I've built a simple bash shell script, but at some point I need to do a:

var1="$(echo "$var2" | sed fairly_complex_substitute_expr -)"

So, I need to make sure echo will actually echo var2 (which could be anything). However, since bash's echo (and also /bin/echo) does not recognize "--" as an end-of-options option, I'm pretty much stuck if var2 is "-e" or "-n" or "-E", right?

Does anybody know of a way to make bash's echo print out "-n", for example.
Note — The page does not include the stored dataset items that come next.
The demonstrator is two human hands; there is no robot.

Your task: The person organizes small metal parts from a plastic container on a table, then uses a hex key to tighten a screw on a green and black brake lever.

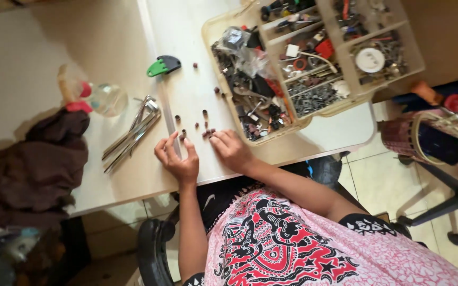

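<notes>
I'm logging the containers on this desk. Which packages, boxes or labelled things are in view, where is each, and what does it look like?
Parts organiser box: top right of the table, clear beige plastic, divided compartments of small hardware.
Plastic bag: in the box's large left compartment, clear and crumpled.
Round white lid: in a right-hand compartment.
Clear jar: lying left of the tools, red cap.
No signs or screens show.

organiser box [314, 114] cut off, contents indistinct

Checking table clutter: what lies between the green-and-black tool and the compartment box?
Head view: only bare white tabletop and one small dark piece lie between the green-and-black tool and the compartment box.
</notes>
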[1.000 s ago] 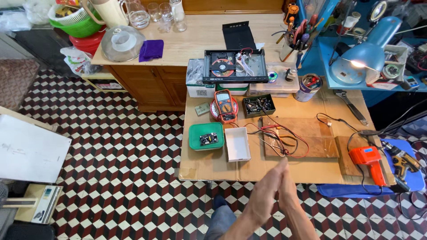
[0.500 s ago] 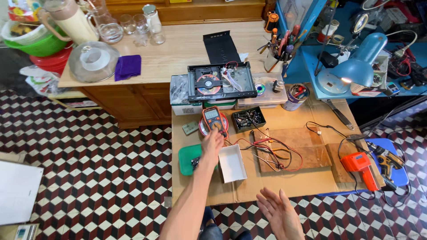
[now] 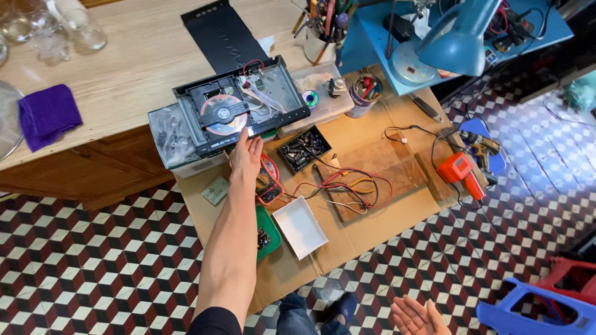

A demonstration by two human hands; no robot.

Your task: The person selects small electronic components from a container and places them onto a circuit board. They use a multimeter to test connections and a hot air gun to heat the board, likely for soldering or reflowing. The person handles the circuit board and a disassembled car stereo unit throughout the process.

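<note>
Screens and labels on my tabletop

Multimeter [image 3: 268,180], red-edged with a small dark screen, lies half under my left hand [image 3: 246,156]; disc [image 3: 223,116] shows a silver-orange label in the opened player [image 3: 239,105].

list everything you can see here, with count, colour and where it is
disc player: 1, black, cover off, back of the low table
multimeter: 1, red and black, under the left forearm
tray: 1, white, front of the table
tub: 1, green, left of the white tray
parts box: 1, black, mid table
wooden board: 1, brown, with red and black leads
drill: 1, orange, right edge
lamp: 1, blue, top right
cloth: 1, purple, wooden counter
left hand: reaching to the player's front edge
right hand: open, empty, bottom edge
</note>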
Id est, does anyone know how to make the following work:

echo '-n' '-e' '-E' # does not echo "-n", "-e", or "-E"

I could, of course, use printf:

printf -- "-n\n"
which works OK; or put a character in and then cut it:

var="_$var" && echo "$var" | cut -c 2-
or use awk:

echo | awk '{ print substr("'"$var"'",1) }'
but this seems like a pointless complication when

echo -- -n
would have been so much simpler! (Zsh's echo allows me to use "-" to signify the end of options; although why it's not "--" I don't know.)

If I am genuinely stuck with the more convoluted methods, does anyone at least know why this behaviour is not implemented?

if you don't mind an extra space, you could do something like


echo '' '-n' '-e' '-E'

It looks like an argument not recognized as an option serves as an end-of-option flag...

Use here-string (assuming you are scripting in bash)

sed ... <<< "$var"
printf should also be safe

printf "%s" "$var" | sed ...
Though with the here-string, you don't get the overhead of a pipe, so it should be more efficient.

croto:
I'd have to cut the space from the output, but yes that's a workaround I considered.

geirha:
Thanks, that's even better than echoing and piping. (Yes, I'm scripting in bash; and also zsh too actually, and zsh can use the here-string as well.)

I'll take the lack of responses on echo itself as tacit confirmation that there's no direct way for bash's echo to print strings identical to its accepted options. However, there are enough workarounds here for me to mark the thread as solved. Thanks for the help.